■ Instructions to follow ■
Every record that follows should be copied exactly. No picture belongs in the copy.

(Data extracted from a collection)
******************************

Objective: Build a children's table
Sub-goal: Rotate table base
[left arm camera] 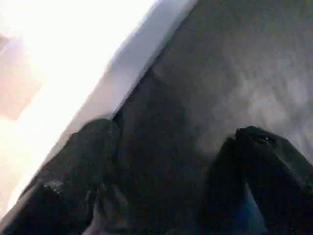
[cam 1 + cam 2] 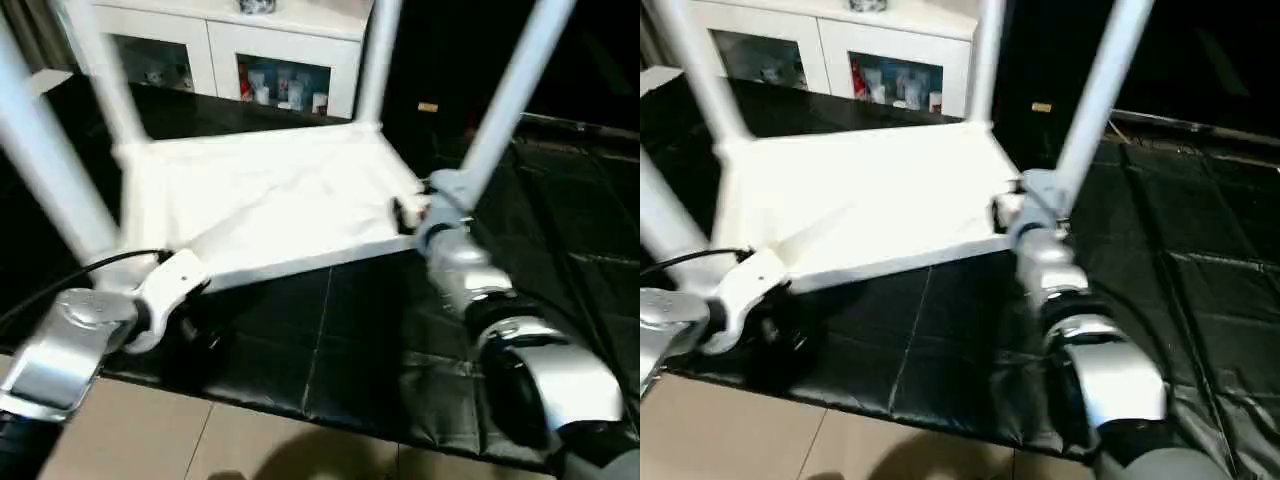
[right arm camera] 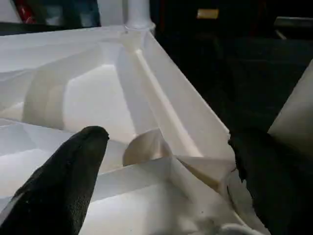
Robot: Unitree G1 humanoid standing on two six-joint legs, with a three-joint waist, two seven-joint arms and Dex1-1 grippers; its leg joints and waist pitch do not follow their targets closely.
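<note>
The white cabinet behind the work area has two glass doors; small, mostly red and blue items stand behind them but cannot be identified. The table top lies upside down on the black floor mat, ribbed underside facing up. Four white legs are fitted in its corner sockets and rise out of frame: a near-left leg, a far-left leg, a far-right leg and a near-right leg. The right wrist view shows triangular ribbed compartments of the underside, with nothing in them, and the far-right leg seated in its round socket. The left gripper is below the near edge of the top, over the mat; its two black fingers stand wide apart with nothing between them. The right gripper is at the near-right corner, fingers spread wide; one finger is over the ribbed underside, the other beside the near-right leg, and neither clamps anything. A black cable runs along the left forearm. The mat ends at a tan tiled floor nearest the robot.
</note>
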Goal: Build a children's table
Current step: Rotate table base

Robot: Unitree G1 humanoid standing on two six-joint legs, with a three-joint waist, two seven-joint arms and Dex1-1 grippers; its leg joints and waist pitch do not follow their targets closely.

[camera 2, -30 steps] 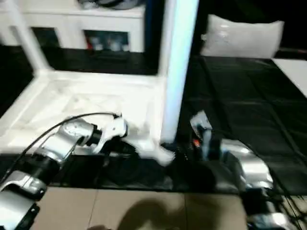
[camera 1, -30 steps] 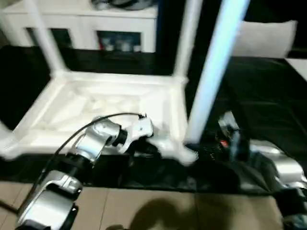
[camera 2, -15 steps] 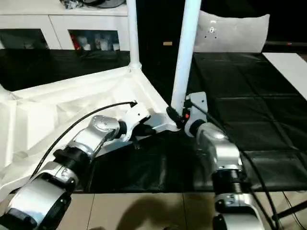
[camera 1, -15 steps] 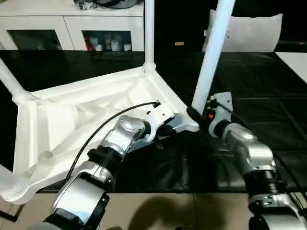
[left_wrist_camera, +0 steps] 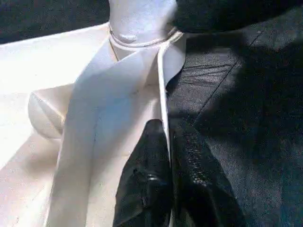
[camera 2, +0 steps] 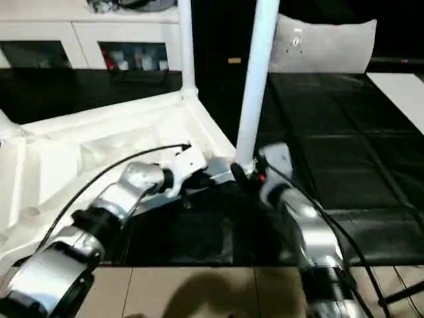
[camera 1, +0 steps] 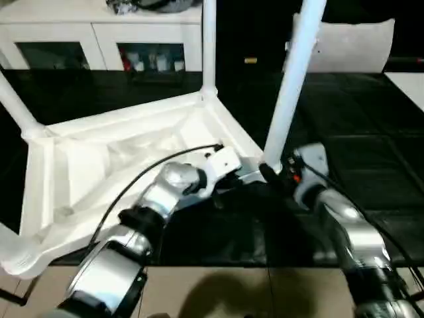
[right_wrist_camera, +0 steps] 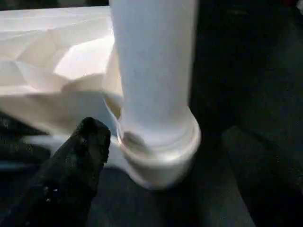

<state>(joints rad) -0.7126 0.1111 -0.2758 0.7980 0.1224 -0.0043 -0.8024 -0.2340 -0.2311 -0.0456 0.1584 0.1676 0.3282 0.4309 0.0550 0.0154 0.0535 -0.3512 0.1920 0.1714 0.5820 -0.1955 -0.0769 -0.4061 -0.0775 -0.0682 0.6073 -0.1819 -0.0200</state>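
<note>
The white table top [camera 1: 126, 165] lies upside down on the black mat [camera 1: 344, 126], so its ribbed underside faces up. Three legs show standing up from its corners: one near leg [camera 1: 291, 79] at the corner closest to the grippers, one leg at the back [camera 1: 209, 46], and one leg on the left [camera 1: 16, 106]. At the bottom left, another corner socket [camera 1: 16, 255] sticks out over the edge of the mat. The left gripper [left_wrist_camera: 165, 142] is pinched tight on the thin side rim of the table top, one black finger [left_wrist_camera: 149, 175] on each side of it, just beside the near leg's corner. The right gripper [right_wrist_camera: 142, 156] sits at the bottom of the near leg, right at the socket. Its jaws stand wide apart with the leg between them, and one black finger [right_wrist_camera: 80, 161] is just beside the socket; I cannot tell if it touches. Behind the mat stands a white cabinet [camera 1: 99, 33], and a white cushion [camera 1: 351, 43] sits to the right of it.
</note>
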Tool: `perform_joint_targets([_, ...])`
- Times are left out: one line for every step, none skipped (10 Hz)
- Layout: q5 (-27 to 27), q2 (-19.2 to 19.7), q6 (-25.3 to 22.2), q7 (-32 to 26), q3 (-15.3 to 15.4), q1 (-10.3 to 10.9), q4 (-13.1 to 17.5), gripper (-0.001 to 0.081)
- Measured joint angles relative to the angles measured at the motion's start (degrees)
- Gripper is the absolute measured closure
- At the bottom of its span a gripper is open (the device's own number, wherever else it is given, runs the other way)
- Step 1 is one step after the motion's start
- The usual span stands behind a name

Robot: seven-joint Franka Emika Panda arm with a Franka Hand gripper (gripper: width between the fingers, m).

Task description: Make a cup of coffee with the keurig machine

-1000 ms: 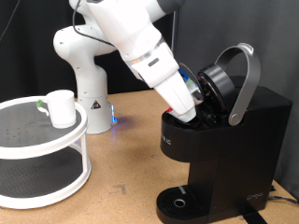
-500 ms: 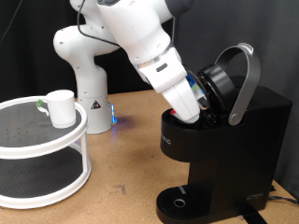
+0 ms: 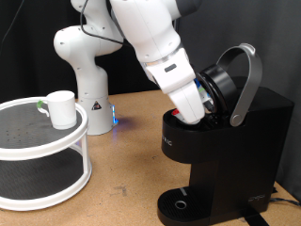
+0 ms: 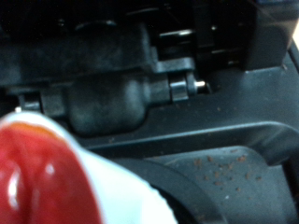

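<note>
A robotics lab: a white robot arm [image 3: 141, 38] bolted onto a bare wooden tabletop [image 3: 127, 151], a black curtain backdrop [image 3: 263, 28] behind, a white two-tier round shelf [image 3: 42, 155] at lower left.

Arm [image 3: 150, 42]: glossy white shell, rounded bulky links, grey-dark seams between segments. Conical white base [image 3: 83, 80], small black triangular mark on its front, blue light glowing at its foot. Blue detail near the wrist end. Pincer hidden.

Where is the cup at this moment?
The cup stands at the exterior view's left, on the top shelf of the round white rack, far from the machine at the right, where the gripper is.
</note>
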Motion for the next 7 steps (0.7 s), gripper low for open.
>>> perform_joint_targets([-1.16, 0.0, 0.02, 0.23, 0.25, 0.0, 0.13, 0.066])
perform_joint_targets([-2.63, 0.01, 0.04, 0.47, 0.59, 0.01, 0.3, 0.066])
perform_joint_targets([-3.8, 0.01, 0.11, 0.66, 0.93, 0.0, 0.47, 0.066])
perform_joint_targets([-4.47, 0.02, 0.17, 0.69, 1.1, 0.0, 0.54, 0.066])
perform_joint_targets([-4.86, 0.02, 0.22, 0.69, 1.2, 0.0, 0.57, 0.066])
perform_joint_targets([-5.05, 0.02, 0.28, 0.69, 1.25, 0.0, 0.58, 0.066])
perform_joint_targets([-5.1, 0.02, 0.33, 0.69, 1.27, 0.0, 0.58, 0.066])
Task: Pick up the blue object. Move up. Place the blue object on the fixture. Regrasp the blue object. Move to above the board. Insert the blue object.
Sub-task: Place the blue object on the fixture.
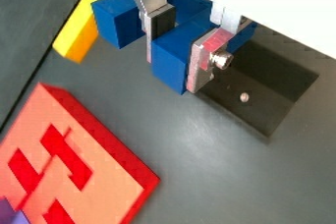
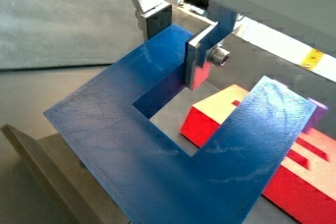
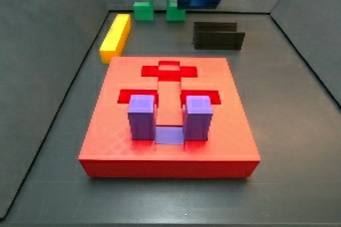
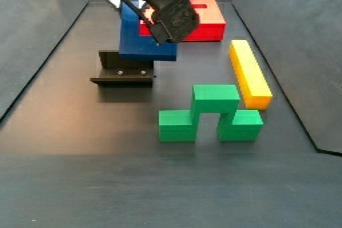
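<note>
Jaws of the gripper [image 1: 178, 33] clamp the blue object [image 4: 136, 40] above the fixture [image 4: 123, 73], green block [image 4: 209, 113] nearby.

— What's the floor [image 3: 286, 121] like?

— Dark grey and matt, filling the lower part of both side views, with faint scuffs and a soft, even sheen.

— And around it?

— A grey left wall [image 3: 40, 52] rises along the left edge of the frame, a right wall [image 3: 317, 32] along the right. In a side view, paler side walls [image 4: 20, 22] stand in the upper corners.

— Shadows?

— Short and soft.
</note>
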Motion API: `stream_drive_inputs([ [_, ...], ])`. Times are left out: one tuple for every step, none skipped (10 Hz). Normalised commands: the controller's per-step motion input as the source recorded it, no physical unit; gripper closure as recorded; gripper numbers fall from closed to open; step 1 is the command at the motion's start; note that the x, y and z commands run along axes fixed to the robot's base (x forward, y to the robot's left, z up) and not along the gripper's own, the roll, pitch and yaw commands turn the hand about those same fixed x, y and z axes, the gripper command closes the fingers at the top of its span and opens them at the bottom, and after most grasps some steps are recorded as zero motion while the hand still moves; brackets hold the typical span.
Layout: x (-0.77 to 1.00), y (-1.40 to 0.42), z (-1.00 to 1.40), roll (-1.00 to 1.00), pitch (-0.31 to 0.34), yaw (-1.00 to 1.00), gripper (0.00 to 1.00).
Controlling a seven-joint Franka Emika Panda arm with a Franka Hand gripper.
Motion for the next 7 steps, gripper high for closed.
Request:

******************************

■ Result for this task ■
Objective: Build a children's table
Sub-goal: Rotate table base
[left arm camera] 
[cam 1 + cam 2] 
[right arm camera] 
Robot: Unitree G1 humanoid standing on two six-joint legs, with a three-joint waist, two seven-joint arms and Dex1-1 grippers; its leg joints and waist pitch do not follow their targets closely.
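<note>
The white cabinet behind the work area has two glass doors; small, mostly red and blue items stand behind them but cannot be identified. The table top lies upside down on the black floor mat, ribbed underside facing up. Four white legs are fitted in its corner sockets and rise out of frame: a near-left leg, a far-left leg, a far-right leg and a near-right leg. The right wrist view shows triangular ribbed compartments of the underside, with nothing in them, and the far-right leg seated in its round socket. The left gripper is below the near edge of the top, over the mat; its two black fingers stand wide apart with nothing between them. The right gripper is at the near-right corner, fingers spread wide; one finger is over the ribbed underside, the other beside the near-right leg, and neither clamps anything. A black cable runs along the left forearm. The mat ends at a tan tiled floor nearest the robot.
</note>
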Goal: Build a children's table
Current step: Rotate table base

Robot: Unitree G1 humanoid standing on two six-joint legs, with a three-joint waist, two seven-joint arms and Dex1-1 grippers; its leg joints and waist pitch do not follow their targets closely.

[camera 2, -30 steps] 
[camera 1, -30 steps] 
[camera 2, -15 steps] 
[camera 1, -15 steps] 
[left_wrist_camera, +0 steps] 
[camera 2, +0 steps] 
[camera 1, +0 steps] 
[right_wrist_camera, +0 steps] 

<state>(joints rad) -0.7126 0.1111 -0.2758 0.7980 0.1224 -0.0043 -0.8024 -0.2340 -0.2311 -0.0456 0.1584 0.1676 0.3282 0.4309 0.0550 0.0154 0.0535 -0.3512 0.1920 0.1714 0.5820 -0.1955 -0.0769 -0.4061 -0.0775 -0.0682 0.6073 -0.1819 -0.0200</state>
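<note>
The white table top [camera 1: 126, 165] lies upside down on the black mat [camera 1: 344, 126], so its ribbed underside faces up. Three legs show standing up from its corners: one near leg [camera 1: 291, 79] at the corner closest to the grippers, one leg at the back [camera 1: 209, 46], and one leg on the left [camera 1: 16, 106]. At the bottom left, another corner socket [camera 1: 16, 255] sticks out over the edge of the mat. The left gripper [left_wrist_camera: 165, 142] is pinched tight on the thin side rim of the table top, one black finger [left_wrist_camera: 149, 175] on each side of it, just beside the near leg's corner. The right gripper [right_wrist_camera: 142, 156] sits at the bottom of the near leg, right at the socket. Its jaws stand wide apart with the leg between them, and one black finger [right_wrist_camera: 80, 161] is just beside the socket; I cannot tell if it touches. Behind the mat stands a white cabinet [camera 1: 99, 33], and a white cushion [camera 1: 351, 43] sits to the right of it.
</note>
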Tool: `perform_joint_targets([_, ...])`
- Times are left out: one line for every step, none skipped (10 Hz)
- Layout: q5 (-27 to 27), q2 (-19.2 to 19.7), q6 (-25.3 to 22.2), q7 (-32 to 26), q3 (-15.3 to 15.4), q1 (-10.3 to 10.9), q4 (-13.1 to 17.5), gripper (-0.001 to 0.081)
- Measured joint angles relative to the angles measured at the motion's start (degrees)
- Gripper is the absolute measured closure
- At the bottom of its span a gripper is open (the device's own number, wherever else it is given, runs the other way)
- Step 1 is one step after the motion's start
- The usual span stands behind a name

Robot: seven-joint Franka Emika Panda arm with a Franka Hand gripper (gripper: width between the fingers, m).

Task description: Make a cup of coffee with the keurig machine

-1000 ms: 
-500 ms: 
+0 ms: 
+0 ms: 

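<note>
A robotics lab: a white robot arm [image 3: 141, 38] bolted onto a bare wooden tabletop [image 3: 127, 151], a black curtain backdrop [image 3: 263, 28] behind, a white two-tier round shelf [image 3: 42, 155] at lower left.

Arm [image 3: 150, 42]: glossy white shell, rounded bulky links, grey-dark seams between segments. Conical white base [image 3: 83, 80], small black triangular mark on its front, blue light glowing at its foot. Blue detail near the wrist end. Pincer hidden.

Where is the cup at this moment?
The cup stands at the exterior view's left, on the top shelf of the round white rack, far from the machine at the right, where the gripper is.
</note>
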Motion for the next 7 steps (0.7 s), gripper low for open.
>>> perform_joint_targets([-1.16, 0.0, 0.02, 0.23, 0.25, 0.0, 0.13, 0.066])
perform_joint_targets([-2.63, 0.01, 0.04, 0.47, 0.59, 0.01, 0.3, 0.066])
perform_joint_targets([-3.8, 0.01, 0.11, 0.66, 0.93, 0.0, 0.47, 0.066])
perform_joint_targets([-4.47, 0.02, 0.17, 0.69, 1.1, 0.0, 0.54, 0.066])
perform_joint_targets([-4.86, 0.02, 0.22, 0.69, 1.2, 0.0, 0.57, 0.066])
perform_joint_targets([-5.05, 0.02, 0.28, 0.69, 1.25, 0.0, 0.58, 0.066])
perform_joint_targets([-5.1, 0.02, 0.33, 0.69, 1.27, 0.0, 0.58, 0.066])
Task: Pick up the blue object. Move up. Place the blue object on the fixture. Regrasp the blue object. Move to above the board. Insert the blue object.
Sub-task: Place the blue object on the fixture.
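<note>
Jaws of the gripper [image 1: 178, 33] clamp the blue object [image 4: 136, 40] above the fixture [image 4: 123, 73], green block [image 4: 209, 113] nearby.

— What's the floor [image 3: 286, 121] like?

— Dark grey and matt, filling the lower part of both side views, with faint scuffs and a soft, even sheen.

— And around it?

— A grey left wall [image 3: 40, 52] rises along the left edge of the frame, a right wall [image 3: 317, 32] along the right. In a side view, paler side walls [image 4: 20, 22] stand in the upper corners.

— Shadows?

— Short and soft.
</note>
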Motion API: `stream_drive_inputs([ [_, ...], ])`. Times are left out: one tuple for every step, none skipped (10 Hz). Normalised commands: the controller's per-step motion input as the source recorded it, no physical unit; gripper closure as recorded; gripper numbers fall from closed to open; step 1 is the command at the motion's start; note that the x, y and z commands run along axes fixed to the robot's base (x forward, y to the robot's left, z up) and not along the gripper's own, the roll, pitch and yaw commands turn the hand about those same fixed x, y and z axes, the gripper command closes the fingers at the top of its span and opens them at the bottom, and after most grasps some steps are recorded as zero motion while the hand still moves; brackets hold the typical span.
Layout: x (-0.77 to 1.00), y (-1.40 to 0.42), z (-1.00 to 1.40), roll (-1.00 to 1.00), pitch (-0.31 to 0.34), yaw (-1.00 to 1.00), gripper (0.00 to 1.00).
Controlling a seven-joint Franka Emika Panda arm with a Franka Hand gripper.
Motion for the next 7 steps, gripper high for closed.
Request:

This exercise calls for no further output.